What needs to be done:
In the data below, begin at the line with "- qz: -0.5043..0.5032" and stop after the line with "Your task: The"; output those lines exactly and no pictures.

Exercise data:
------------------------------------------------
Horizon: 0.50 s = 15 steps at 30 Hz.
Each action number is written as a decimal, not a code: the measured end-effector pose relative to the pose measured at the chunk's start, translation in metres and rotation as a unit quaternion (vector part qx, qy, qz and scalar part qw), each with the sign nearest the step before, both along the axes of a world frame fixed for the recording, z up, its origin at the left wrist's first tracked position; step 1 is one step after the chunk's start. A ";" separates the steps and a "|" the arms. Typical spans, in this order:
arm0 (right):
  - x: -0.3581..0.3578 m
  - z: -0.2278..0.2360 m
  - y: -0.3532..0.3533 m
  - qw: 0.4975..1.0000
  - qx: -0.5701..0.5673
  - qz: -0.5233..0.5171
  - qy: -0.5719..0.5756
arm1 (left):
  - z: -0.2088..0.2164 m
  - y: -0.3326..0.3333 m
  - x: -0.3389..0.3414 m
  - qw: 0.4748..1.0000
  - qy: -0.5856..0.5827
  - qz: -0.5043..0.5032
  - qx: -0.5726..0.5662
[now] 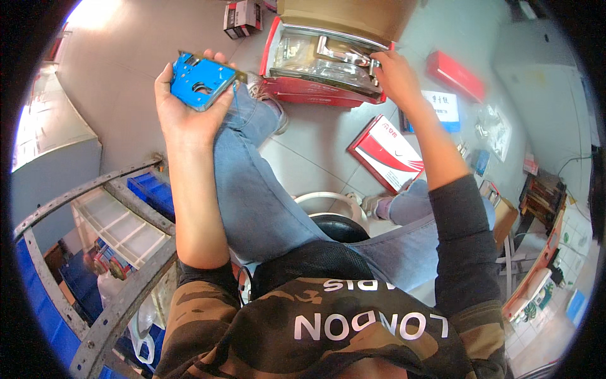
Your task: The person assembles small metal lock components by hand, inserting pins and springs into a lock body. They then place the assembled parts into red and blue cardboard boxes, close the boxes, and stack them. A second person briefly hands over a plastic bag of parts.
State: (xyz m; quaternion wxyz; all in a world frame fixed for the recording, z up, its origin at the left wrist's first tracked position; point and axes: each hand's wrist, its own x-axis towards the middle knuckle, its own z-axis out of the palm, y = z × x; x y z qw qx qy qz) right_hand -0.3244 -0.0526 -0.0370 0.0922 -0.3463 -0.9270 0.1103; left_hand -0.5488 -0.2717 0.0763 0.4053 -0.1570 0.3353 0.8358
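My left hand holds up a blue lock case, its fingers and thumb around the sides. The case is flat and boxy, with cut-outs in its face and a brass-coloured edge strip. Farther right, my right hand reaches into an open red box. Its fingers are closed at the right end of a shiny metal door handle; part of the grip is hidden. Clear plastic wrapping lies beside the handle in the box, and the brown cardboard lid stands raised behind.
A red-and-white box lies on the floor between my feet. A red box, a blue-and-white package and plastic bags are to the right. A small box sits at the back. A metal rack stands close at left.
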 end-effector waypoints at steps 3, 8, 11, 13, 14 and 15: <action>-0.020 -0.015 0.011 0.987 0.071 0.017 -0.143 | 0.003 0.002 0.002 1.000 0.013 -0.006 0.017; -0.024 -0.028 0.019 0.956 0.159 0.043 -0.243 | 0.004 0.006 0.002 1.000 0.010 -0.017 -0.007; -0.023 -0.033 0.024 0.951 0.191 0.074 -0.231 | 0.004 0.006 0.002 0.999 0.011 -0.034 -0.005; -0.024 -0.036 0.029 0.951 0.184 0.053 -0.244 | 0.004 0.006 0.003 0.999 0.014 -0.038 -0.002; -0.025 -0.037 0.031 0.951 0.183 0.045 -0.246 | 0.005 0.007 0.004 0.999 0.016 -0.037 -0.002; -0.026 -0.038 0.033 0.951 0.188 0.054 -0.240 | 0.006 0.007 0.005 0.999 0.020 -0.032 -0.008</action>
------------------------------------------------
Solution to this problem:
  - qz: -0.5043..0.5032
  - qx: -0.5726..0.5662
[now] 
Your task: The person assembles small metal lock components by hand, inserting pins and springs into a lock body. They then place the assembled parts into red and blue cardboard boxes, close the boxes, and stack them. A second person briefly hands over a plastic bag of parts.

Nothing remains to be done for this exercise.